Did she show you porn?
So her neglect took the form of not giving you the weed outright and failing to supply the required porn accompaniment. Truly a horrible person, your mom.
The evil wench probably did not even have Cheetos in the house!
So, let me get this straight:
Man knowledge is:
Being around other men
Learning the value of hard work
Booze
Porn/Strip Clubs
Dude! I’ve done all of these! Does this mean I’m a man now? 😀
@molly ren
i dont think its actually that weird, but i think its adorable how brandon tries to make it seem all rebellious.
@Holly: My mom didn’t even teach me about makeup… but she might have given up because it was a struggle to get me to comb my hair and wear not-falling-apart clothes as a teen as well.
I’ll bet she even made him wear a helmet when he rode a bike, that witch.
No, it is pretty clear you think your mother was terrible Brandon, not that your father was better.
That is not something you say about a person who was not terrible. That is something you say about person who was terrible.
Also, your father was so ethical he violated at least two laws I can think of as a “reward?” This is a direct violation of Rule 8.4(b) of the Model Rules of Professional Conduct that have been adopted by all US states and probably in Canada as well (modified of course.)
This explains so much about your subsequent behavior.
Molly Ren – My mom didn’t either! I still don’t know how to put on makeup. Not that I’m complaining…
Walking in heels neither. Shit, what did I learn about ladying as a kid?
…what do I know about it now? I don’t lady very much, to be honest. I mostly just person.
I assume I’ll be falling into a nightmare spiral of drugs and suicide shortly.
So wait…the father who hauled Brandon in front of a judge to teach him to straighten up also broke the law to give him porn and booze?

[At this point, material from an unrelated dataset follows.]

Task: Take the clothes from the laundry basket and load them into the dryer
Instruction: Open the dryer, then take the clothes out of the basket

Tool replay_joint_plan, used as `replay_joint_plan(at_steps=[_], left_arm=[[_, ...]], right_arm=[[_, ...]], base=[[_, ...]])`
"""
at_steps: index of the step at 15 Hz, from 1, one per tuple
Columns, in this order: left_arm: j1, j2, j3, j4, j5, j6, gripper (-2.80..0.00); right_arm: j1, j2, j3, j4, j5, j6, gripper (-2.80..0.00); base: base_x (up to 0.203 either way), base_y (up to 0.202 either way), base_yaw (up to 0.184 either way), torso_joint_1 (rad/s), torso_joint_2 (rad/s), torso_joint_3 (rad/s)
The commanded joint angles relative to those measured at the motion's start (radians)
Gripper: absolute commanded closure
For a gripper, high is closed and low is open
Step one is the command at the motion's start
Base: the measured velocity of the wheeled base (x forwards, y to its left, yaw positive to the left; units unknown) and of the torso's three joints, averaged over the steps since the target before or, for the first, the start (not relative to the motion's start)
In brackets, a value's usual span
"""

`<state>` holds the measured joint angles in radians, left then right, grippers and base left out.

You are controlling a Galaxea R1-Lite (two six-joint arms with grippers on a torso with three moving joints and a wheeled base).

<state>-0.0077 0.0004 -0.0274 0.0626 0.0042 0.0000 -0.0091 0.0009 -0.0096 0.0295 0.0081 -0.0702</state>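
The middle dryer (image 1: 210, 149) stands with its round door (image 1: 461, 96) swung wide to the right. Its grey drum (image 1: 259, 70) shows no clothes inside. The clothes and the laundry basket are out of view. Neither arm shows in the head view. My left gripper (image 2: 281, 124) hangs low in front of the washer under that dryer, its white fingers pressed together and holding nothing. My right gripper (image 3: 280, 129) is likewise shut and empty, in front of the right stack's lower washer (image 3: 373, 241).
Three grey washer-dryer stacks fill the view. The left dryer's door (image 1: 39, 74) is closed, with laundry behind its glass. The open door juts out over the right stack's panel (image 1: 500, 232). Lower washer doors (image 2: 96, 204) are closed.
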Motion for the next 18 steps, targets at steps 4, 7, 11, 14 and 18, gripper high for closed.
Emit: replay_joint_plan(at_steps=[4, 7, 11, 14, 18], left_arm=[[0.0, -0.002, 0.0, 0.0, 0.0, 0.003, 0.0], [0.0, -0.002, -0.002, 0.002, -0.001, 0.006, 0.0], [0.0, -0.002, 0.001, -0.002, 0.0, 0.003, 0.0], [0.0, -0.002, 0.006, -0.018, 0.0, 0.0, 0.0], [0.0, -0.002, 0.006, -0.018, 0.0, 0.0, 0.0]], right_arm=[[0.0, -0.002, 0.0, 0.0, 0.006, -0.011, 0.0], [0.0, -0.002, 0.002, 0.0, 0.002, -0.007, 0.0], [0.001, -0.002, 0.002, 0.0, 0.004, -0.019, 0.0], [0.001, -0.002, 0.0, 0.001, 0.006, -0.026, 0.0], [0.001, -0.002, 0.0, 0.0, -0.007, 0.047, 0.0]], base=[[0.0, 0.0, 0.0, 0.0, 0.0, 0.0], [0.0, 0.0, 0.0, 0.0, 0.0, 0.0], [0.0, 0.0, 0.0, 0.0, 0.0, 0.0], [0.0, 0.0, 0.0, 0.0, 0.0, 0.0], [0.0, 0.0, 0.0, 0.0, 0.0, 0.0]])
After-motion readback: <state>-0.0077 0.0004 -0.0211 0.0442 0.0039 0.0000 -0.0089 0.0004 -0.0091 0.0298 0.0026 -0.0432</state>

One of these things is not like the other…one of these things just doesn’t belong…
Holly: I did learn about basic business attire… and where to get a good haircut. Um…
TBH, I don’t think my mom is that girly either. She’s a very practical lady. All the rest of the stuff I can think of is “how to use a power drill”, “how to paint a wall” and “keep a blanket and first aid kit in your car!” 😛
My Mom taught me how to cook and tried to teach me how to shoot a gun. I said no thank you on the latter but aced the former.
I think I get it. What you learn from spending time around men, based on that anecdote, is that you’re above the law.
No wonder Brandon turned out this way.